Из воспоминаний Цезаря Ложье:
«Холод усиливался, истощение солдат, еще ничего не евших, такое, что многие падают в обморок; другие почти не в состоянии нести оружие, но, тем не менее, желают боя, чтобы согреться, а может быть, надеются найти смерть, которая избавит их от этой долгой агонии. Среди командующих ими офицеров встречаются многие с рукой на перевязке или с забинтованной головой. Одни ранены еще под Москвой, другие под Малоярославцем»{282}.
По какой бы причине французские солдаты ни желали боя, они его получили.
Днем 22 октября русские войска пошли на штурм Вязьмы. Неприятель был опрокинут, его батареи замолкли. Первым ворвался в город отряд А.П. Ермолова в составе дивизии И.Ф. Паскевича, трех полков регулярной кавалерии и нескольких донских полков. За ним устремился авангард М.А. Милорадовича, казаки М.И. Платова и А.А. Карпова, партизаны А.С. Фигнера и А.Н. Сеславина. Французы в беспорядке бежали к Семлеву. Прикрывал их отступление корпус М. Нея, занявший место в арьергарде армии.
Однажды Кутузов, глядя с высоты наблюдательного пункта на Ермолова, преследовавшего французов, сказал офицерам своего штаба:
— А я еще сдерживаю полет этого орла… Ему бы армией командовать!
В Вязьме русские в последний раз видели прежние французские войска, недавно вселявшие в противника страх и уважение, искусство их генералов и повиновение подчиненных, попытки с достоинством встретить атакующего противника.
Уже на следующий день ничего этого не было, исчезли искусство генералов и повиновение подчиненных, каждый стал жертвою голода, истощения и превратностей погоды. В бою за Вязьму неприятель потерял до четырех тысяч человек убитыми и около трех тысяч пленными.

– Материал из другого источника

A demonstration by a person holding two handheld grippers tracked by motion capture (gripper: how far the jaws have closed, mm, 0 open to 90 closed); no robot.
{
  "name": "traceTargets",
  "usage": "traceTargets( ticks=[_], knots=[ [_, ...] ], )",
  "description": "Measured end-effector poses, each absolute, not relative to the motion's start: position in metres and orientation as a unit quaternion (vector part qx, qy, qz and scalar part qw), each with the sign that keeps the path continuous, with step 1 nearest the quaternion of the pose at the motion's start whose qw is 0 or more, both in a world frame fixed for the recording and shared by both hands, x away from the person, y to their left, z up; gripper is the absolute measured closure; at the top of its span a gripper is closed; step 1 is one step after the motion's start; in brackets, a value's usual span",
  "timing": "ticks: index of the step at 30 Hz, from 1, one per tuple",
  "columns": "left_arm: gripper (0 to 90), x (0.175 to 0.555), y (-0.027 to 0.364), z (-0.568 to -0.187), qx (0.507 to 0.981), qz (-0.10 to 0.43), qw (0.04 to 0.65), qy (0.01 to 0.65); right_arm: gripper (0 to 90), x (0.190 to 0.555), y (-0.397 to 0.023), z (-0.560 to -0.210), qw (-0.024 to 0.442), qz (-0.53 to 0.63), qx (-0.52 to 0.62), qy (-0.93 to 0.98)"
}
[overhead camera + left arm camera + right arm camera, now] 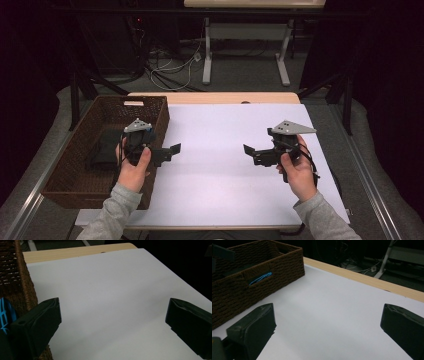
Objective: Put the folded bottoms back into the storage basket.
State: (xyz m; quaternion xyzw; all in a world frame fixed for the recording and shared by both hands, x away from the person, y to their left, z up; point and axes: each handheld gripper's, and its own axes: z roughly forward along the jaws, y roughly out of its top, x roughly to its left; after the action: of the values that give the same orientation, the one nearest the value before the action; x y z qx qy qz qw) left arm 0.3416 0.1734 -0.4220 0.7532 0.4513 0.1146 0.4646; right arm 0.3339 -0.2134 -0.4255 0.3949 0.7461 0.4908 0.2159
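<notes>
Both the left gripper [167, 151] and right gripper [253, 151] hover with fingers apart, empty; reaching for the dark cloth [103, 148], the left could snag the wicker basket [159, 111] wall.

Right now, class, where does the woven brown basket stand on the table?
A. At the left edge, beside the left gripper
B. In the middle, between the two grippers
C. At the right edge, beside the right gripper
A: in the high view the basket stands at the table's left edge, right beside the left gripper.
</notes>
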Motion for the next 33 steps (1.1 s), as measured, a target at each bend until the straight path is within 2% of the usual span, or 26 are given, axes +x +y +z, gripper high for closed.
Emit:
traceTargets(
  ticks=[19,33],
  knots=[
    [0.1,0.340,0.165,-0.429,0.758,0.123,0.466,0.439,0.0,0.322,-0.272,-0.442,0.230,0.486,0.448,0.714],
    [0.1,0.342,0.157,-0.436,0.755,0.120,0.473,0.437,0.0,0.316,-0.288,-0.454,0.238,0.482,0.464,0.705]
  ],
)
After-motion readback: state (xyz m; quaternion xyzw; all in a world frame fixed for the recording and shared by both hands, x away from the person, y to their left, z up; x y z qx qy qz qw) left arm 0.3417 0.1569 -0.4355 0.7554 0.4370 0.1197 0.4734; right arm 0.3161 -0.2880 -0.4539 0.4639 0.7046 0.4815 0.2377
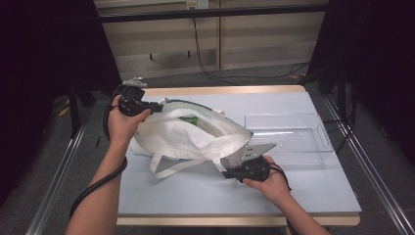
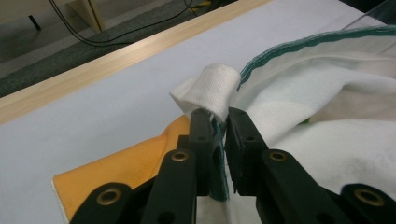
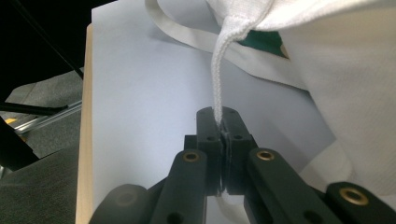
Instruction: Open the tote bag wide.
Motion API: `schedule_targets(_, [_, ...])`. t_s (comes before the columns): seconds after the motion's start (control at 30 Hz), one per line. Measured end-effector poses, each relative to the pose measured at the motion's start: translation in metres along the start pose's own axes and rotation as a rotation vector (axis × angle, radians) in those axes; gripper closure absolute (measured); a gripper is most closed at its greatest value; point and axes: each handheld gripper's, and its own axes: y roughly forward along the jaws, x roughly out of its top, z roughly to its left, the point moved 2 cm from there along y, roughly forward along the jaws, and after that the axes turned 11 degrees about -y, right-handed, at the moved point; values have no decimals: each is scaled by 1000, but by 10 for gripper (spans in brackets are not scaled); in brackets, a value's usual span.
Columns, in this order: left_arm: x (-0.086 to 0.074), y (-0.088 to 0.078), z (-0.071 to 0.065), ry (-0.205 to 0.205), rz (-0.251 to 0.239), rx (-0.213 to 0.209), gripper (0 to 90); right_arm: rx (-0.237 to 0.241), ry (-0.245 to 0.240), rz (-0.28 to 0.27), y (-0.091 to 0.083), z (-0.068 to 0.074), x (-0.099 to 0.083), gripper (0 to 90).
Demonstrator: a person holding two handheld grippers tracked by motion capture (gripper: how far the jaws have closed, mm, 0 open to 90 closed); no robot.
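Fabric is caught in both of your grippers: the left gripper (image 2: 218, 122) has its jaws clamped on the green-trimmed rim (image 2: 308, 44) of the white tote bag (image 1: 195, 134), with a rolled end of a white handle (image 2: 212, 88) standing just past the jaw tips, and the right gripper (image 3: 223, 116) has its jaws pressed together on a handle strap (image 3: 223, 60) that rises taut from between them to the bag's edge ahead. From above, your left gripper (image 1: 155, 106) sits at the bag's far left corner and your right gripper (image 1: 221, 166) at its near right corner, so the bag lies between the two with its mouth spread toward the right gripper's far side. Something green (image 1: 188, 120) shows inside the opening, but you cannot tell what it is. A second strap loop (image 1: 169, 166) trails on the pale blue table cover (image 1: 195, 196) just to the left of your right gripper. Below the left jaws an orange panel (image 2: 126, 165) lies flat on the cover; whether it belongs to the bag is unclear. Beyond your right gripper, to its right, a clear plastic tray (image 1: 293, 132) rests on the cover, its left end close to or under the bag's edge.
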Motion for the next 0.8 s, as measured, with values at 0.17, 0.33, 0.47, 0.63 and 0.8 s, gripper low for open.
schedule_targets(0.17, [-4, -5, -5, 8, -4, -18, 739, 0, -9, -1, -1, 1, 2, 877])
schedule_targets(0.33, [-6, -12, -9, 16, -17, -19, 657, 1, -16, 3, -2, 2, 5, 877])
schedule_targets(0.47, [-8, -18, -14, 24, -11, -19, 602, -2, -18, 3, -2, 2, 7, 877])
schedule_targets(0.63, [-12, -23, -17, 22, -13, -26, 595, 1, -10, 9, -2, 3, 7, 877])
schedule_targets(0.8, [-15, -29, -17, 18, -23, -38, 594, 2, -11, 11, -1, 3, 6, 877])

В тот день, когда разворачивались события под Вязьмой, Кутузов с основными силами армии находился всего в шести верстах от города и «слышал канонаду так ясно, как будто она происходила у него в передней, — свидетельствовал его адъютант Левенштерн, — но, несмотря на настояния всех значительных лиц Главной квартиры, он остался безучастным зрителем этого боя»{283}. Действительно, многие авторитетные участники войны, в том числе Ермолов, упрекали фельдмаршала в том, что он не помог Милорадовичу отрезать и уничтожить хотя бы один, а то и все три корпуса французской армии{284}.